The most successful techniques for prediction of the protein three dimensional structure rely on aligning the sequence of a protein of unknown structure to a homologue of known structure (e.g. see Sali for review). Such methods fail if there is no homologue in the structural database, or if the technique for searching the structural database is unable to identify homologues that are present. While absence of a homologue must await further X-ray or NMR structures, up to 4/5 of known homologues may be missed even by the best conventional pairwise sequence comparison methods.
Techniques that exploit evolutionary information from protein families[3,4,5,6,7,8,9] or use empirical pair-potentials[10,11] can normally detect more homologues than pairwise sequence comparison methods. An even greater challenge is to detect proteins that share similar folds, but are not clearly derived from a common ancestor (e.g. Rossman fold domains of lactate dehydrogenase and glycogen phosphorylase, and SH2-BirA)
Techniques for the prediction of protein secondary structure provide information that is useful both in ab initio structure prediction and as an additional constraint for fold-recognition algorithms[13,14,15]. Knowledge of secondary structure alone can help in the design of site-directed or deletion mutants that will not destroy the native protein structure. However, for all these applications it is essential that the secondary structure prediction be accurate, or at least that, the reliability for each residue can be assessed.
The majority of secondary structure prediction algorithms derive parameters or rules from an analysis of proteins of known three dimensional structure. The parameters are then applied by the algorithm to the sequence of unknown structure. Such approaches rely on having sufficient data to obtain reliable parameters and to avoid over-training for a specific data set.
Early algorithms to predict protein secondary structure[16,17,18] claimed high accuracy for prediction, but on small datasets that were also used in training the methods. For example, Lim (1974) quoted 70% Q3 accuracy on a dataset of 25 proteins, Garnier et al.(1978) achieved 63% accuracy for a different set of 26 proteins, and Chou & Fasman (1974) quoted 77% for yet another different set of 19 proteins.
The use of different datasets in training and testing each algorithm makes it difficult to make an objective comparison of methods. For this reason, Kabsch & Sander (1983) carried out a test of prediction methods by applying the algorithms to proteins that were not used in their development. In this independent test, the GOR accuracy reduced by 7% to 56%. The Lim accuracy reduced by 14% to 56%, and Chou-Fasman dropped by 27% to 50%. Cross-validation techniques, where test proteins are removed from the training set, have allowed more realistic evaluation of prediction accuracy to be obtained.

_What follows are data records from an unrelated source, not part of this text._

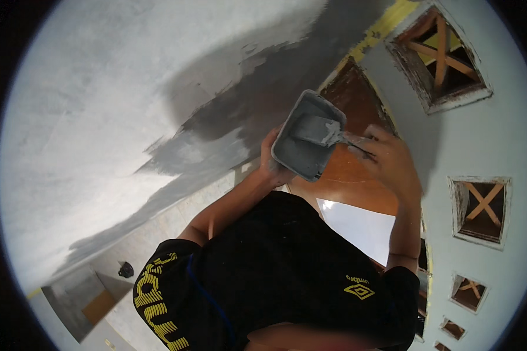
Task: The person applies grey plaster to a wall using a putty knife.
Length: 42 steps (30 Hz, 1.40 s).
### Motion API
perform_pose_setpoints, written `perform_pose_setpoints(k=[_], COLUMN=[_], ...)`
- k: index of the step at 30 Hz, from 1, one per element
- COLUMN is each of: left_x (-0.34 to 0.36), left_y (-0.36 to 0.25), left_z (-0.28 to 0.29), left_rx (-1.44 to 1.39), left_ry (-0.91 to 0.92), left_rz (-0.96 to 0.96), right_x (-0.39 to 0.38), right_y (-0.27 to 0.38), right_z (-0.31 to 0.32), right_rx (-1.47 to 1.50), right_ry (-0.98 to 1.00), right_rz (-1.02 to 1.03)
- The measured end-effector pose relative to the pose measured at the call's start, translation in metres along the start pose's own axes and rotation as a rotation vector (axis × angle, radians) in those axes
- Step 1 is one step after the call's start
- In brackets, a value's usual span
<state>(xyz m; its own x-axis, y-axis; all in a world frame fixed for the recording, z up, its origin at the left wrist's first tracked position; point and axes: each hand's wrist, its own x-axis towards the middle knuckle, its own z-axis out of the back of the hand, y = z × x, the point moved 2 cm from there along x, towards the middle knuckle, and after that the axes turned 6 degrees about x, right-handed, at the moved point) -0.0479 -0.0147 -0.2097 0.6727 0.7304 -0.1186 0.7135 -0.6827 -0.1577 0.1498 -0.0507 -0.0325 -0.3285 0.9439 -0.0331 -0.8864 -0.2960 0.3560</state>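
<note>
My left hand (269,157) is wrapped round the side and underside of a grey rectangular plastic tub (303,165), tilted so that its inside shows. Some of its fingers are hidden behind the tub. In my right hand (392,161) is a putty knife (321,131), gripped by its handle. Its wide blade lies inside the tub, with pale grey paste smeared near the neck. Grey film coats the tub's inner walls. Beside the tub, a broad dark grey coat (257,96) with ragged edges covers part of the pale surface.
A white-grey surface (99,105) fills the upper left. At right, a pale wall (433,146) has several framed openings (483,210) with crossed wooden slats. A brown panel (339,175) is behind my hands. A small black object (126,269) is at lower left.
</note>
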Motion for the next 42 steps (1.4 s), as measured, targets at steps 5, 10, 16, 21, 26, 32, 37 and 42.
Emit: perform_pose_setpoints(k=[5, 10, 16, 21, 26, 32, 37, 42], left_x=[-0.011, -0.026, -0.046, -0.066, -0.085, -0.114, -0.139, -0.15], left_y=[-0.009, -0.01, -0.021, -0.028, -0.038, -0.047, -0.052, -0.053], left_z=[0.006, 0.015, 0.028, 0.037, 0.057, 0.079, 0.085, 0.102], left_rx=[0.058, 0.075, 0.129, 0.105, -0.031, -0.038, -0.14, -0.159], left_ry=[-0.006, -0.066, -0.109, -0.19, -0.164, -0.253, -0.23, -0.258], left_rz=[0.007, -0.024, -0.016, -0.041, -0.219, -0.394, -0.44, -0.53], right_x=[0.009, 0.019, 0.025, 0.026, 0.019, 0.022, 0.026, 0.035], right_y=[0.001, 0.013, 0.007, 0.013, 0.031, 0.036, 0.042, 0.046], right_z=[-0.022, -0.027, -0.036, -0.057, -0.075, -0.103, -0.103, -0.107], right_rx=[0.2, 0.22, 0.338, 0.389, 0.493, 0.473, 0.463, 0.49], right_ry=[0.052, -0.016, 0.067, 0.054, 0.003, -0.062, -0.017, 0.002], right_rz=[0.091, 0.075, 0.113, 0.124, 0.028, 0.139, 0.102, 0.127])
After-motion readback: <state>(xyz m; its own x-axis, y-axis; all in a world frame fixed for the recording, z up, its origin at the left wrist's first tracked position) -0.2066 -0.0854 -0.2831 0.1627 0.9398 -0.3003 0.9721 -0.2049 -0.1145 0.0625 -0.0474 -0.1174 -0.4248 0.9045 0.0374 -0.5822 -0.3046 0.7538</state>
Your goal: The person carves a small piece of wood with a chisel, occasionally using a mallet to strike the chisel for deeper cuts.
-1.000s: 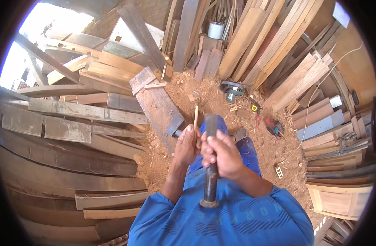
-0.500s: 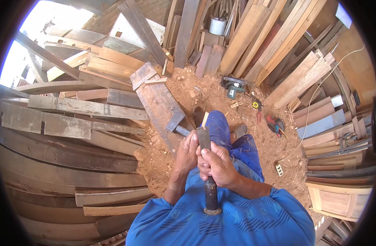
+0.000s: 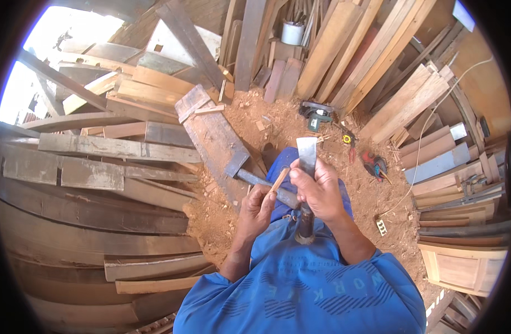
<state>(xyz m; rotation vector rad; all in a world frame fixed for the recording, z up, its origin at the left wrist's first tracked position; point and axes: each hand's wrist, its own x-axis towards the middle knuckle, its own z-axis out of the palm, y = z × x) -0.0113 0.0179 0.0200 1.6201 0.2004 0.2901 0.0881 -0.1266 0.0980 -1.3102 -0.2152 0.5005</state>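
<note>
My left hand [image 3: 257, 209] pinches a slim light wooden stick [image 3: 279, 180], angled up to the right. My right hand [image 3: 319, 192] is closed round a chisel [image 3: 307, 148], its wide steel blade pointing up and its dark handle ending low against my blue shirt; my right thumb is near the stick's upper end. Just ahead of my left hand, a hammer with a grey head [image 3: 236, 164] rests on a weathered plank [image 3: 202, 128], its handle reaching behind the stick toward my legs.
Stacked boards [image 3: 88, 195] line the left, and more timber [image 3: 403, 103] leans ahead and right. On the shaving-strewn floor are a green power saw [image 3: 318, 117], yellow tape measure [image 3: 347, 139], red-and-black tool [image 3: 372, 164] and corded socket strip [image 3: 381, 226]. A white bucket [image 3: 291, 33] stands behind.
The chisel and my right hand have moved right and turned, showing the blade's bright face. My left hand has dropped slightly, and the stick now tilts clear to the left of the blade.
</note>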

Prediction from a multiple alignment of protein sequences rather than a single sequence has long been recognised as a way to improve prediction accuracy. During evolution, residues with similar physico-chemical properties are conserved if they are important to the fold or function of the protein. This makes patterns of hydrophobic residues characteristic of particular secondary structures easier to identify. Analysis of conservation in protein families has been effective in many secondary structure predictions performed before knowledge of the protein structure[22,23,24,25]. Zvelebil et al. (1987) developed an automatic procedure that showed a 9% improvement in prediction accuracy on a small set of protein families when multiple sequence data was included. Most current secondary structure prediction algorithms exploit similar principles to gain higher accuracy than is possible from a single sequence[27,28,29,30]. The recent CASP series of experiments in which predictions are made blind have shown that recent claims for secondary structure prediction algorithms are within reasonable limits.
Prediction accuracy has also been improved by combining more than one algorithm on a single sequence[33,34,35,36,37]. For example, Zhang et al.(1992) obtained 66.4% accuracy on a set of 107 proteins, an improvement of 2% over the best method they considered.
In this paper we describe datasets and procedures for the evaluation of current techniques for secondary structure prediction. We discuss the effects of homology within the training and test datasets and describe new non-redundant datasets appropriate for developing secondary structure prediction algorithms. We evaluate the accuracy of four recently published algorithms that exploit multiple sequence data NNSSP, PHD, DSC and PREDATOR and two older methods, ZPRED and MULPRED (Barton, unpublished). We develop an algorithm that combines the predictions of PHD, DSC, PREDATOR and NNSSP and show that it gives a 1% improvement in average accuracy over the best single method. Finally, we investigate the effect of the quality of multiple sequence alignment used in prediction, the effect of secondary structure assignment algorithm (DSSP, DEFINE and STRIDE) and influence of redundancy in the multiple alignments.